Produce word for word the lines of the data below running from the one that has "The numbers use" to the one that has "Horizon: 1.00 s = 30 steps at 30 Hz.", inclusive, and no others.

*** Opening of PROVIDED RECORDS ***

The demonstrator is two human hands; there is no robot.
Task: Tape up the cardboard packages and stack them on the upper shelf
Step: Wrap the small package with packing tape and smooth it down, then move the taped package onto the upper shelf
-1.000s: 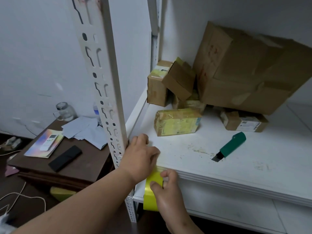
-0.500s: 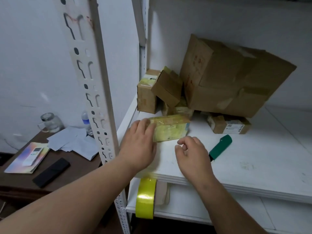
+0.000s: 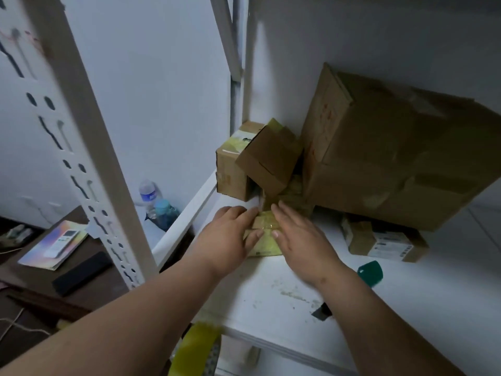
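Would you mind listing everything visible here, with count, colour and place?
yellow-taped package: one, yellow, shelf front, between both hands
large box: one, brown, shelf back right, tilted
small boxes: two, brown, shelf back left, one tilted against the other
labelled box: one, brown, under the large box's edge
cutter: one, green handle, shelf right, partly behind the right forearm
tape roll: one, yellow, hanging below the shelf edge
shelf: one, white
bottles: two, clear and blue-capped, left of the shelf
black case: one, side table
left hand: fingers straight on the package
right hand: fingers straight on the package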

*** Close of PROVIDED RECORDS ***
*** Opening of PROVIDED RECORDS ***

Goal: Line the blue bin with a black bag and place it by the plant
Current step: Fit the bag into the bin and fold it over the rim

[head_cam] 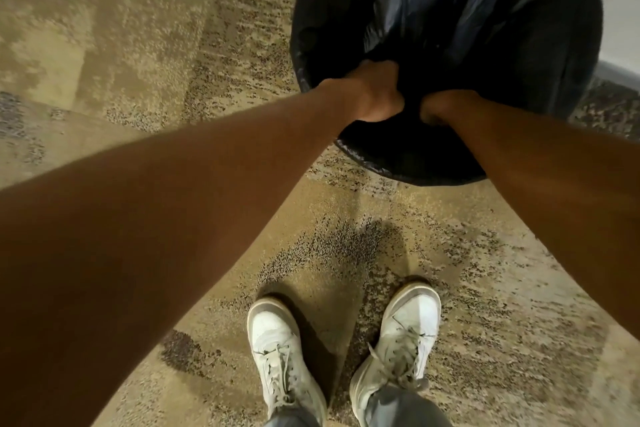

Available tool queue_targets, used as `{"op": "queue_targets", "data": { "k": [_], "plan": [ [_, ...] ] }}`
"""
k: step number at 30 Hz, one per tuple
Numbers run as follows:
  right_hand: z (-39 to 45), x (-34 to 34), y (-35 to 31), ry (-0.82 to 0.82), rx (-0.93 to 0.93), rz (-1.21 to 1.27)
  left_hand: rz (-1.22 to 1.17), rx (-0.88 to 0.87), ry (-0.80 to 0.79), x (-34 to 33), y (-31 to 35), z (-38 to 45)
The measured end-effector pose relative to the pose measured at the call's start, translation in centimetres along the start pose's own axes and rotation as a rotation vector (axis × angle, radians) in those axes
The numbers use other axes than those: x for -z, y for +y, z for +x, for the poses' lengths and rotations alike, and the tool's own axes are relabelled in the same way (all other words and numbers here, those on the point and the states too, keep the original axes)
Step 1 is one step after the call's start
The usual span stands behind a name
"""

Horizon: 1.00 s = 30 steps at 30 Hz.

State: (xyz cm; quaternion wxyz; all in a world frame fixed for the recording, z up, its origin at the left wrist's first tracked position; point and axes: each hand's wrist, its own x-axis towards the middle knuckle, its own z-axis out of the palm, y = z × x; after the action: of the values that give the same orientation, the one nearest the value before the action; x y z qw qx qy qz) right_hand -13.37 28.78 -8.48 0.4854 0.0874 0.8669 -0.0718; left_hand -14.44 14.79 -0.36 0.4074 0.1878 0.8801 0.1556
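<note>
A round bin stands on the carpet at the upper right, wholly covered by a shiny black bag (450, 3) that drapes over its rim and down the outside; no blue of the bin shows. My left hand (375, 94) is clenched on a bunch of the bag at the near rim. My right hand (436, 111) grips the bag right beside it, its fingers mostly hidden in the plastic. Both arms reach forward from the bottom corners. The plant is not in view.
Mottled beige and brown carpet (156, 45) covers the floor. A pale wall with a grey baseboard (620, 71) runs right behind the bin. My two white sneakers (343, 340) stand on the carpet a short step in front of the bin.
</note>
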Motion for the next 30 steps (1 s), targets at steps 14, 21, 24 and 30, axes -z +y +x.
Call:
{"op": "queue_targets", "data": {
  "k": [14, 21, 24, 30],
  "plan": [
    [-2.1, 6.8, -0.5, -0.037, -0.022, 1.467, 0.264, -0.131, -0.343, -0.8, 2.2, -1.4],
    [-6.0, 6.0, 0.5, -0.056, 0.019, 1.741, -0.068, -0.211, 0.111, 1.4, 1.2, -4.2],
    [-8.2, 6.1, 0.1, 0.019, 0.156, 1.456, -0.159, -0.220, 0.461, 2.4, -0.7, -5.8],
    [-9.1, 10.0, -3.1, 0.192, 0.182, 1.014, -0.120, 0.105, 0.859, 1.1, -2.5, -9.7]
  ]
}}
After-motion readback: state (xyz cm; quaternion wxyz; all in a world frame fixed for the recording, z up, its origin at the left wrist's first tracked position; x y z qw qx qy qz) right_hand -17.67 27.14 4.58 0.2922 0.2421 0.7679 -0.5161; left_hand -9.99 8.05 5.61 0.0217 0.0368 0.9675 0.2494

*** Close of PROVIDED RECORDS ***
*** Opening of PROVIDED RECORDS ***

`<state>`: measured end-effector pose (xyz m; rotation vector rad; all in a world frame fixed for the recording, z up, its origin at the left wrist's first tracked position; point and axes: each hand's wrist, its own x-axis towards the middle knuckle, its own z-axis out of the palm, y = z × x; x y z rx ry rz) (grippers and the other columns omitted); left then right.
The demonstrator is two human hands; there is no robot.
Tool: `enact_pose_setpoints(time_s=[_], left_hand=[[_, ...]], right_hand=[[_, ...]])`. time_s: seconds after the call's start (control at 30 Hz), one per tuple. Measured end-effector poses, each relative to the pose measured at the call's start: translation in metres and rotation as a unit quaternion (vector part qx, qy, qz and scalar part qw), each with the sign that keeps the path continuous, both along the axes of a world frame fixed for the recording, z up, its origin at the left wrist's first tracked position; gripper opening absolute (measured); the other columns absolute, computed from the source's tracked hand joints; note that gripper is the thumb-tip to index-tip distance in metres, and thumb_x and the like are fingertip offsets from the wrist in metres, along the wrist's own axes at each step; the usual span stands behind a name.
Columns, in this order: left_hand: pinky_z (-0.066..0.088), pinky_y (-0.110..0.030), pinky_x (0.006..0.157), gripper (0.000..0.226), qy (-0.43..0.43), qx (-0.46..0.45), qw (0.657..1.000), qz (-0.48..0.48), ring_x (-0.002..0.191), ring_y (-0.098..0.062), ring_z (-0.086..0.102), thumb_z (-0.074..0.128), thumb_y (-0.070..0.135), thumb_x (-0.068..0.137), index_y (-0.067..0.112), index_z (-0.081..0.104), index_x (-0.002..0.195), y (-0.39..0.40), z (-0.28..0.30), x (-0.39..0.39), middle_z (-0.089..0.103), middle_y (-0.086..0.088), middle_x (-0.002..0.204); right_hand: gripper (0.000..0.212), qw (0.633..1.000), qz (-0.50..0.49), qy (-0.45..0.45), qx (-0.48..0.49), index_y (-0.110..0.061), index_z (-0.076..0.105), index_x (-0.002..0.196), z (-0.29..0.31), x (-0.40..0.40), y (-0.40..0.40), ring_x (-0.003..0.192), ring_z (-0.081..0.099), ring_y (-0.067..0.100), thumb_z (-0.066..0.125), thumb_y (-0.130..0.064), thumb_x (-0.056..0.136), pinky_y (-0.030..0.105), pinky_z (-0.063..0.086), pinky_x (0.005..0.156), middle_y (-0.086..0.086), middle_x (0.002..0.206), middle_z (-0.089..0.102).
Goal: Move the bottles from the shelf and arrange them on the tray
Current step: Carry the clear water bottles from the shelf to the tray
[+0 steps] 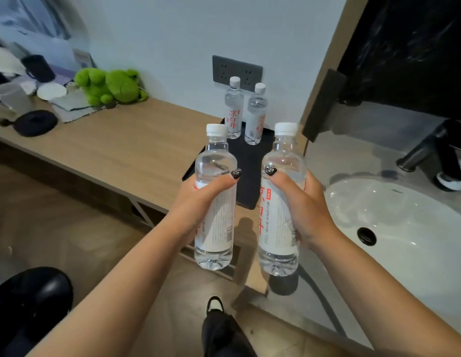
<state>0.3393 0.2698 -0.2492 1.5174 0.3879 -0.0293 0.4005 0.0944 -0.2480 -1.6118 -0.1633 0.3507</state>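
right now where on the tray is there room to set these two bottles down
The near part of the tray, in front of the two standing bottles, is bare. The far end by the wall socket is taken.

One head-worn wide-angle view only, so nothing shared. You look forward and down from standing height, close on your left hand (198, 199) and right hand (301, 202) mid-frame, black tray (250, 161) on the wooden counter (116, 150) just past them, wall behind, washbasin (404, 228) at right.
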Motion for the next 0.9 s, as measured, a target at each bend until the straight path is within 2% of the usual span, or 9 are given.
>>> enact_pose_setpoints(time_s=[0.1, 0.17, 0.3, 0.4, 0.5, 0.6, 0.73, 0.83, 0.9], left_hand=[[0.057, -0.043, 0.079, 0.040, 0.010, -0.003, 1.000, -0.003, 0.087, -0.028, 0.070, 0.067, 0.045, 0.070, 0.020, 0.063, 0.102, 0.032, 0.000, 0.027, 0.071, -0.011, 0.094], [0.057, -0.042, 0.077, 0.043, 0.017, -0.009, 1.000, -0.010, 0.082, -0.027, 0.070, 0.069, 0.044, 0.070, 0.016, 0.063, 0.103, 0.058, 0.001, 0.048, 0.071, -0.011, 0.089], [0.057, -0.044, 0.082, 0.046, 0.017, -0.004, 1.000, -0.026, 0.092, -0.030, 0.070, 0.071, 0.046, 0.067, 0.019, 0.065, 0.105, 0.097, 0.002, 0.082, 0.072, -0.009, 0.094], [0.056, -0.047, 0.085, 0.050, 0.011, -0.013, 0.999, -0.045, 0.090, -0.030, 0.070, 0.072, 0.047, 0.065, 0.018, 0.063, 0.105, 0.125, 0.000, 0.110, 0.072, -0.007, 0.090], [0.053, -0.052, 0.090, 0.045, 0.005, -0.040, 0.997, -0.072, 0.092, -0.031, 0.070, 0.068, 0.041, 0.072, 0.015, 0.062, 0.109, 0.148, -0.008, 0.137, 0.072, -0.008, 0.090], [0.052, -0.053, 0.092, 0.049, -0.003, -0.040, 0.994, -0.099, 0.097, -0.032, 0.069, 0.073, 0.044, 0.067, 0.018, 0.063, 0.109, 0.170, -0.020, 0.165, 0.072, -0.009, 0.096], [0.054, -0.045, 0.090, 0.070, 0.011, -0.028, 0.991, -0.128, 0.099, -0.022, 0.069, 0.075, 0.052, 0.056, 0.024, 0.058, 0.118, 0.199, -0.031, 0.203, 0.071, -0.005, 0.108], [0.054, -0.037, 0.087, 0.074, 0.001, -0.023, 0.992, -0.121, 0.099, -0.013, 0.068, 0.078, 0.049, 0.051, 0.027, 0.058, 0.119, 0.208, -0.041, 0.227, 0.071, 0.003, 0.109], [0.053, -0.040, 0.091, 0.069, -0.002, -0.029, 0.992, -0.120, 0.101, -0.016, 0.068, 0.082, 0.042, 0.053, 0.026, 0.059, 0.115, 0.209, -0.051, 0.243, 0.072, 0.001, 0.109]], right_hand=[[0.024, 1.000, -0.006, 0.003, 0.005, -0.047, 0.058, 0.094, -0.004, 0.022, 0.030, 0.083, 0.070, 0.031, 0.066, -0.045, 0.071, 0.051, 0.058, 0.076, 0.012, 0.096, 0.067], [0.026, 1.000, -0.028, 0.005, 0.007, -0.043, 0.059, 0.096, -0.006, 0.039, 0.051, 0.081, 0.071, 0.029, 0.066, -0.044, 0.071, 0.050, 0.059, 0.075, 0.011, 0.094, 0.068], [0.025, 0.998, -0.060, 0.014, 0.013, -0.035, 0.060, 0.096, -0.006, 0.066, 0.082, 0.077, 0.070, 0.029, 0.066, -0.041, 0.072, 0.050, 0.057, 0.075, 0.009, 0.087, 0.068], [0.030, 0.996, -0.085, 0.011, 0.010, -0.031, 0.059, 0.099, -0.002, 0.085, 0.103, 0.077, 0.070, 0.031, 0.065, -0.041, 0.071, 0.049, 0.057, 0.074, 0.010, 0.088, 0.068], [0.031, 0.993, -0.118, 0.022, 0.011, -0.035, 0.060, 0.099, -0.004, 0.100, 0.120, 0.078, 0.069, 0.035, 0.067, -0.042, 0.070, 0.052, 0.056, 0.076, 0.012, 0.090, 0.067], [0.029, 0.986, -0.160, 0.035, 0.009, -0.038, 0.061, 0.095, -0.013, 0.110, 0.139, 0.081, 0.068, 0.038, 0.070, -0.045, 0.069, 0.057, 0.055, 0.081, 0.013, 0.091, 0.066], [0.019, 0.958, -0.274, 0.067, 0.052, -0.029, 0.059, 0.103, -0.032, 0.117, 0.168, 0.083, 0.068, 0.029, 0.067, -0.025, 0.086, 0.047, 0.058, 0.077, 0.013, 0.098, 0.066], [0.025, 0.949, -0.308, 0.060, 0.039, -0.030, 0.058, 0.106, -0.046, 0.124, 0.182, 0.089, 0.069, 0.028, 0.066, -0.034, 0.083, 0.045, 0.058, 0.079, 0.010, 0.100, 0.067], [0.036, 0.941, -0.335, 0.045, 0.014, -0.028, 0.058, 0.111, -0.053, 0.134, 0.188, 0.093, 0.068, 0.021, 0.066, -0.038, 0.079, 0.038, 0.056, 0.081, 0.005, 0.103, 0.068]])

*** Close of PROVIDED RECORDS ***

ANSWER SECTION
The numbers use other axes than those: x for -z, y for +y, z for +x, for the poses' lengths and rotations alike, and the tool's own axes are relabelled in the same way (all other words and numbers here, those on the point and the states too, keep the original axes)
Step 1 is one step after the call's start
The usual span stands behind a name
"""

Horizon: 1.00 s = 30 steps at 30 Hz.

No additional output is expected.